Friday, November 20, 2009

Are you using the right SM station to broadcast your message?

The past few months there has been debates about linking Twitter with Facebook. With the introduction of Twitter to LinkedIn updates, I'm sure the debate will continue. Here's something to keep in mind:

Social Media is like television stations.

Think about that for a moment or two. When you're watching TV there are certain channels that appeal to different demographics, but there is some overlap.

Let's take the news for example. Fox, CBS, NBC, CNN all can have a different take on a story, people will tune into the station they feel best suits them. Or they will change stations to get a different perspective on the story.

The same is true with Social Media. While there is overlap from Facebook to Twitter to LinkedIn people use each for a different purposes and perspectives. The university might have similar audiences across channels, but they tune into each for different reasons.

While you can send out the same core message on each platform about an event or announcement change the messaging to fit the audience.

There is a reason we have so many news stations and there is a reason we have so many Social Media sites. Utilize them to their fullest.

Where are the two missing sides of the HighEdWeb Keynote situation?

Last week, over a month after the event, The Chronicle came out with an article about the David Galper Keynote from the HighEdWeb Conference in Milwaukee. After about forty comments, The Chronicle posted a follow-up article. Comments on both articles represented two sides of the situation, those who attended the conference and those who didn't.

Those who did not attend the keynote took the stance the Twitter Back Channel virtually "lynched" Galper, and the Tweeters like "hyenas" wanting blood. For the attendees, they reasoned what happened and attempted to give their side of the situation. But there are two perspectives of this story that have yet to be shown, the perspective of the HighEdWeb Association and the perspective of Galper himself.

The past five or so days, I have tried to contact Galper through everything short of calling him. I'm not one to just cold call someone, especially in this situation where I was in attendance at this particular keynote. I reached out to him via LinkedIn,

Hi David, I attended a conference you spoke at this year and would like to speak with you further about it. Please add me to your network.
I have yet to hear back from him. I disclosed the fact that I was in attendance at a presentation he gave because I did not want him to feel as if this was a bait and switch or that I was trying to harass him.
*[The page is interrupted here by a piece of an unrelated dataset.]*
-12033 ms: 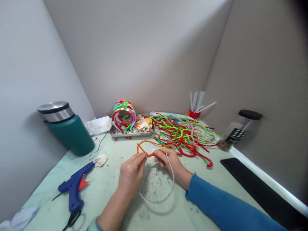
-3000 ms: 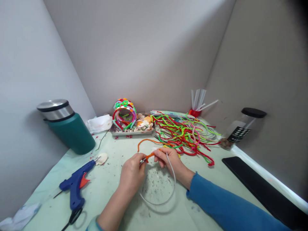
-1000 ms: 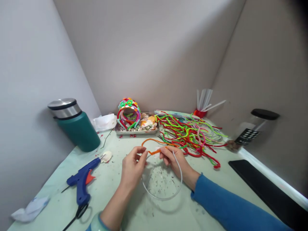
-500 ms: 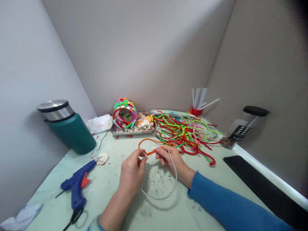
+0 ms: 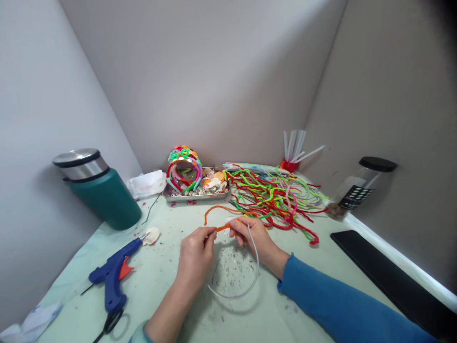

After doing some more searching, I went to the HighEdWeb site to see if his presentation was available there because he put all of his contact information on his last slide. It was not. I was informed by a HighEdWeb representative that the keynote presentations are the intellectual property of the presenter and they were not asked to let the association put it online.

Okay so what to do next? I asked for his email. No one on Twitter seemed to have it. So I asked HighEdWeb and was informed they would not give it out because they were trying to do what's right from the association perspective.

I have yet to ask anyone one from the HighEdWeb Committee for their opinion on this. After a few direct messages on Twitter with a couple, I'm not sure they would really have much to say on it, in the interest of the association.

Update: I missed this post. It does give some insight to the HighEdWeb perspective.

So will we ever see these two missing perspectives? I would enjoying hearing what they have to say. I think it would make this conversation come full circle.

Thursday, November 12, 2009

Get Your Audience to Make the Decisions You Want

Another conference come and gone. SIM Tech 09 was just as good as HighEdWeb. Great people doing great things with not so great amount of money. There was so much information going back and forth that it was hard at times to absorb it all.

But, during presentations something small would be said and it would trigger a line of thoughts and tweets that would get attendees to collaborate on an issue. Or something would be said that would trigger and "ah ha" moment. Many times these "ah ha" moments were just clarifying and reinforcing what we already knew.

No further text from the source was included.